### Directions
Please filter the listing below and copy out the lines that hold "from".
====== Supplied data ======
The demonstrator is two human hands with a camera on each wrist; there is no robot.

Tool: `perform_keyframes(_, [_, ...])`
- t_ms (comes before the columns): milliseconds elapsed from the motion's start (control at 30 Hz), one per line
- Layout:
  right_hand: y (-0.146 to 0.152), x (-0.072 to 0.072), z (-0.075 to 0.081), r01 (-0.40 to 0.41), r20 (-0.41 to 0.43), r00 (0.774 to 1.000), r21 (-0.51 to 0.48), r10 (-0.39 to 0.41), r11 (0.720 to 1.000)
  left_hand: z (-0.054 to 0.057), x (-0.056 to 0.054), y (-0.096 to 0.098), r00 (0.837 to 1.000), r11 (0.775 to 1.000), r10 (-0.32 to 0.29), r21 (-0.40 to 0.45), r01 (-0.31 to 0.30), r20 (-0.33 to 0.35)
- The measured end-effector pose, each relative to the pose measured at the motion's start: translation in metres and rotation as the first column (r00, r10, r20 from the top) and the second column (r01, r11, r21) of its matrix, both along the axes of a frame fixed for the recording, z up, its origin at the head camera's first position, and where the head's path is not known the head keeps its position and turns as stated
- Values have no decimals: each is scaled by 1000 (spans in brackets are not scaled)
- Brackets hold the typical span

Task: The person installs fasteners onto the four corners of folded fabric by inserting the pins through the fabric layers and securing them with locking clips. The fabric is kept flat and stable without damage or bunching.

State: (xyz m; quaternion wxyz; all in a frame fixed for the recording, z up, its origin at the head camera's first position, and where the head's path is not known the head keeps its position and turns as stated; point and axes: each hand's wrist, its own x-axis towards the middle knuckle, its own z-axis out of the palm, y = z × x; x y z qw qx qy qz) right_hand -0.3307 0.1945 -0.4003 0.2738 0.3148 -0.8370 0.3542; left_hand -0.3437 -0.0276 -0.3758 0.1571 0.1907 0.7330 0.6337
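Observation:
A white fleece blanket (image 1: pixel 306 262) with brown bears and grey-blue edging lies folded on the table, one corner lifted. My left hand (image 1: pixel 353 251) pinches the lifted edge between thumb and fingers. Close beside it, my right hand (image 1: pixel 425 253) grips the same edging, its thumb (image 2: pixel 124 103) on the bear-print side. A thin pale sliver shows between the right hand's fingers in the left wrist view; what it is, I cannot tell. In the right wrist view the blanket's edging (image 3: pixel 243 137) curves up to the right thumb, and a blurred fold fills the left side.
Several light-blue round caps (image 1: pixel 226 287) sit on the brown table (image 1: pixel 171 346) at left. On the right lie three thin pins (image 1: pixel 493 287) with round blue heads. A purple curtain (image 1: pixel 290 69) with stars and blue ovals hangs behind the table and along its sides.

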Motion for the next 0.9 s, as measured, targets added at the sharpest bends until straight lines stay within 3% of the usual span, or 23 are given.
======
### Written answer
- t_ms (comes before the columns): milliseconds elapsed from the motion's start (control at 30 Hz), one per line
- The measured end-effector pose, each relative to the pose measured at the motion's start: translation in metres and rotation as the first column (r00, r10, r20 from the top) and the second column (r01, r11, r21) of its matrix, both along the axes of a frame fixed for the recording, z up, its origin at the head camera's first position, and where the head's path is not known the head keeps its position and turns as stated

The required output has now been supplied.